What is needed is an exact copy of all the data.

(Dataset items)
▬▬▬▬▬▬▬▬▬▬
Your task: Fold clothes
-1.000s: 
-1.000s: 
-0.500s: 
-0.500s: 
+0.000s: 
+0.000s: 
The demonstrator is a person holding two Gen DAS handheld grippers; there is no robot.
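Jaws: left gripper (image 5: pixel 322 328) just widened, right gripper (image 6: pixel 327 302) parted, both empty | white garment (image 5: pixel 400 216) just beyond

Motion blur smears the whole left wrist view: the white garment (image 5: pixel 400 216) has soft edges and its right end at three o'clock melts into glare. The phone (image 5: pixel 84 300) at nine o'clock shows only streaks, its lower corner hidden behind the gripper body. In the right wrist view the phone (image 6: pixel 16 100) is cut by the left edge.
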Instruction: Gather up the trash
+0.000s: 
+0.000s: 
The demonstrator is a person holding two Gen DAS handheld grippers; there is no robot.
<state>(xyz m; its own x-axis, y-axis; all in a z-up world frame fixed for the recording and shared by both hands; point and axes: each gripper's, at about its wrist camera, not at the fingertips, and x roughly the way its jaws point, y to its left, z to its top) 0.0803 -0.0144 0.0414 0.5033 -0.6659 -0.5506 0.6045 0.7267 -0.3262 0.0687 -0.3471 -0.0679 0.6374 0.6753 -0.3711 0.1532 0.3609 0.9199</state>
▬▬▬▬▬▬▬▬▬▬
• [Result]
Your task: Fold clothes
-1.000s: 
-1.000s: 
-0.500s: 
-0.500s: 
+0.000s: 
+0.000s: 
The demonstrator is a person holding two Gen DAS handheld grippers; there is no robot.
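Jaws: left gripper (image 5: pixel 322 328) just widened, right gripper (image 6: pixel 327 302) parted, both empty | white garment (image 5: pixel 400 216) just beyond

Motion blur smears the whole left wrist view: the white garment (image 5: pixel 400 216) has soft edges and its right end at three o'clock melts into glare. The phone (image 5: pixel 84 300) at nine o'clock shows only streaks, its lower corner hidden behind the gripper body. In the right wrist view the phone (image 6: pixel 16 100) is cut by the left edge.
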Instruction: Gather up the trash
+0.000s: 
+0.000s: 
The demonstrator is a person holding two Gen DAS handheld grippers; there is no robot.
<state>(xyz m; its own x-axis, y-axis; all in a z-up world frame fixed for the recording and shared by both hands; point and axes: each gripper's, at about its wrist camera, not at the fingertips, and x roughly the way its jaws point, y to its left, z to its top) 0.0803 -0.0144 0.0414 0.5033 -0.6659 -0.5506 0.6045 0.7267 -0.3262 0.0687 -0.3471 -0.0679 0.6374 0.6753 -0.3711 0.1532 0.3609 0.9199</state>

This exercise has now been finished.